Collected data included overall accuracy, or the number of trials a correct response was made divided by the total number of trials, and reaction time for the correct trials.

SDT parameters included perceptual certainty, the ability to identify target stimuli correctly, and response bias (criterion). A higher, more liberal response bias occurs when participants respond to anything that might be a target stimulus. In contrast, a conservative response, or less response bias, occurs when they are confident a stimulus is a correct target.

At the same time, all participants underwent structural and functional MRI on the brain, as well as an evaluation using the visual analog scale of fatigue (VAS-F) before (baseline) and after each block of the tasks.

Results showed that people with MS had significantly higher fatigue scores on the VAS-F scale compared with controls, and reported increasingly more fatigue across the four runs of each task. Although both groups reported fatigue during more than half the runs, MS patients reported fatigue on more runs than controls (87% vs. 61%).

Reaction times were also significantly longer for those with MS than for controls (857.8 vs. 771.3 milliseconds).

Regarding SDT parameters, the MS group had a more conservative response bias than the control group, which significantly correlated to VAS-F scores. This means that for increasing fatigue scores, participants’ response bias became more conservative.

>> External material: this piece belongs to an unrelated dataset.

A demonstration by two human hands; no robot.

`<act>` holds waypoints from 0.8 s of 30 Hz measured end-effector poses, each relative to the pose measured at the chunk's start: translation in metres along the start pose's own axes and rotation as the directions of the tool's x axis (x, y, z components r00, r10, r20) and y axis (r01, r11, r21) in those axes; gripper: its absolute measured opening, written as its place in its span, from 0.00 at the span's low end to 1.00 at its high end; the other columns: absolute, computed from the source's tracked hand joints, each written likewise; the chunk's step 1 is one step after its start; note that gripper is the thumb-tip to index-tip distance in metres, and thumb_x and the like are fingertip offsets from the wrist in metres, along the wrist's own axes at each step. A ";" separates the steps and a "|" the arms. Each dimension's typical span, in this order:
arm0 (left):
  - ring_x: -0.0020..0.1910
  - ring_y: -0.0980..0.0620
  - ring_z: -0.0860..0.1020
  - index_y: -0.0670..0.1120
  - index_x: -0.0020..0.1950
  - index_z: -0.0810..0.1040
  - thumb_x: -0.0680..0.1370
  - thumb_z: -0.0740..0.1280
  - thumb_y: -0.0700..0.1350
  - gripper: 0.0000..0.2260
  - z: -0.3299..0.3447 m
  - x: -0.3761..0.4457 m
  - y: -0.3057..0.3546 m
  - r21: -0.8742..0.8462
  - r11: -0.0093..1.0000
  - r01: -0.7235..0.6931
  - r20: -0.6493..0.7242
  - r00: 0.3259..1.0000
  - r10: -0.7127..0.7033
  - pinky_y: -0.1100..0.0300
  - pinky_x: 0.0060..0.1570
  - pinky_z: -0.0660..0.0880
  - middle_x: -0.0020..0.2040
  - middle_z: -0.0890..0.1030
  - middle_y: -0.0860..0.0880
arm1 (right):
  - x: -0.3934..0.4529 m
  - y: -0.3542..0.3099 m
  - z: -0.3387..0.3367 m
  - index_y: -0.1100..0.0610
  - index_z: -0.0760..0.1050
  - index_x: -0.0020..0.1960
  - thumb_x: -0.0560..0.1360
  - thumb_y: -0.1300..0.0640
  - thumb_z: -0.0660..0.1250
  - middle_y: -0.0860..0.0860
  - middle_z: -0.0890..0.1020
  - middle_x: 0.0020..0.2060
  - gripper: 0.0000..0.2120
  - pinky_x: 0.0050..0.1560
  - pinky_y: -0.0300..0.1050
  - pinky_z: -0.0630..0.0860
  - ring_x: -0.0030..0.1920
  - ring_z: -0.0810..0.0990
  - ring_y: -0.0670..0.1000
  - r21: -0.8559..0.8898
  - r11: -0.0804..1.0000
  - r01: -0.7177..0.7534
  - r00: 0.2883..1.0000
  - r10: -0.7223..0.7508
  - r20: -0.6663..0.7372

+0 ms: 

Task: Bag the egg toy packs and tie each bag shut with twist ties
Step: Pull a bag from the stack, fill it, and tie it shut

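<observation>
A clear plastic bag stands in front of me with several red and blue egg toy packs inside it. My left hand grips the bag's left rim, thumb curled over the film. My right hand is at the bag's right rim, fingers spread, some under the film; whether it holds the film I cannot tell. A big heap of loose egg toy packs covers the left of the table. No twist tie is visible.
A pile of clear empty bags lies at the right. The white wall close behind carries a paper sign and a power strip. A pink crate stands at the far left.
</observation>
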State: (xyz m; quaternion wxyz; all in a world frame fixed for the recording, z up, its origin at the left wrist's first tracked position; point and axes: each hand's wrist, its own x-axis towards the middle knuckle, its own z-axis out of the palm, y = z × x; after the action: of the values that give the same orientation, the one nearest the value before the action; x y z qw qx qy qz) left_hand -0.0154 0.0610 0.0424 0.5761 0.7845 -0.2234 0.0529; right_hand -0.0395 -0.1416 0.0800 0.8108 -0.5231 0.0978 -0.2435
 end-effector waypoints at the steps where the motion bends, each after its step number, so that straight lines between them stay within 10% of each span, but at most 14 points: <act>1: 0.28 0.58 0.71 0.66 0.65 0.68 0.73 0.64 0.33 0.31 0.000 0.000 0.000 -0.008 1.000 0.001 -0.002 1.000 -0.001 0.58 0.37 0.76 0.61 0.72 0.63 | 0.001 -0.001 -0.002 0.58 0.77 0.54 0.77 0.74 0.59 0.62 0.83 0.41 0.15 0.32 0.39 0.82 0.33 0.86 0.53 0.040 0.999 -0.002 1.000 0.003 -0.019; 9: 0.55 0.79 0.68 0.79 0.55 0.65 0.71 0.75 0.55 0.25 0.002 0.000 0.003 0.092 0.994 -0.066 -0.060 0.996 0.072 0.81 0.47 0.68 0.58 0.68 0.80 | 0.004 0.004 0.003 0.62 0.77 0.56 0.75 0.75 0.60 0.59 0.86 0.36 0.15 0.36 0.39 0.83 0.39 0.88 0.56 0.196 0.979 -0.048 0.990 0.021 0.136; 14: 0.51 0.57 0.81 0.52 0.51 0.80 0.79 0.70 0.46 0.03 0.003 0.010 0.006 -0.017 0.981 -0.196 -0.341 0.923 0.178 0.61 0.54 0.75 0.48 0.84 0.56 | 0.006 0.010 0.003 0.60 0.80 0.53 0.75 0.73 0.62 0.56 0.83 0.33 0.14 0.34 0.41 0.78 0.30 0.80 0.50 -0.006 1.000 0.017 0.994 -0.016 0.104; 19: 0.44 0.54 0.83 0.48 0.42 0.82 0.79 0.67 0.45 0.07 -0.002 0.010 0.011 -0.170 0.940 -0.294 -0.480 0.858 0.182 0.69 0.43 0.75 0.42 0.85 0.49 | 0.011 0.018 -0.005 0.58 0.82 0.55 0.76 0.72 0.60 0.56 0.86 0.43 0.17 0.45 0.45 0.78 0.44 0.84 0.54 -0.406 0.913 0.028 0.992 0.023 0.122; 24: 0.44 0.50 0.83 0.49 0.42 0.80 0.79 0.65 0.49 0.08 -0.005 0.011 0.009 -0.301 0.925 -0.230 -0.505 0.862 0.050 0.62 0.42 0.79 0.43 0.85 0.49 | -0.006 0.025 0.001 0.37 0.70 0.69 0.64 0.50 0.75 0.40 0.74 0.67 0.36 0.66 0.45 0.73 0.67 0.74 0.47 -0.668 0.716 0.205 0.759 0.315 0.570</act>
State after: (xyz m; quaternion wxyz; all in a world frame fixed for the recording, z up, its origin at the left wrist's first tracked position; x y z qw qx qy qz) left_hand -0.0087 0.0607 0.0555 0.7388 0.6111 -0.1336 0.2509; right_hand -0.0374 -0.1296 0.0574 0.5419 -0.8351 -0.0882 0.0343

According to MRI data on brain structure, the volume of the striatum significantly decreased while participants’ response bias increased, or became more conservative. There was no correlation between striatal volume and VAS-F score or perceptual certainty.

With functional MRI measures, there were significant differences between patients and controls regarding activation in several brain regions and VAS-F scores. The groups also showed differences in response bias, with those in the control group becoming less conservative with the activation of certain brain areas, while activation of those same areas resulted in MS patients being more conservative.

Lastly, the results were similar when the analysis focused only on the 24 patients with relapsing-remitting MS, “indicating the results were not solely driven by the individuals with more progressive disease courses,” the researchers wrote.

“We demonstrated that response bias was related to subjective state fatigue in MS,” said first author Cristina Román, PhD, a National MS Society postdoctoral fellow at the Kessler Foundation. “This reinforces our previous finding of the same relationship in controls and provides additional support for this signal detection theory metric as an objective measure of cognitive fatigue.”

“These results hold promise for characterizing cognitive fatigue in MS and developing effective interventions in the future,” the researchers said.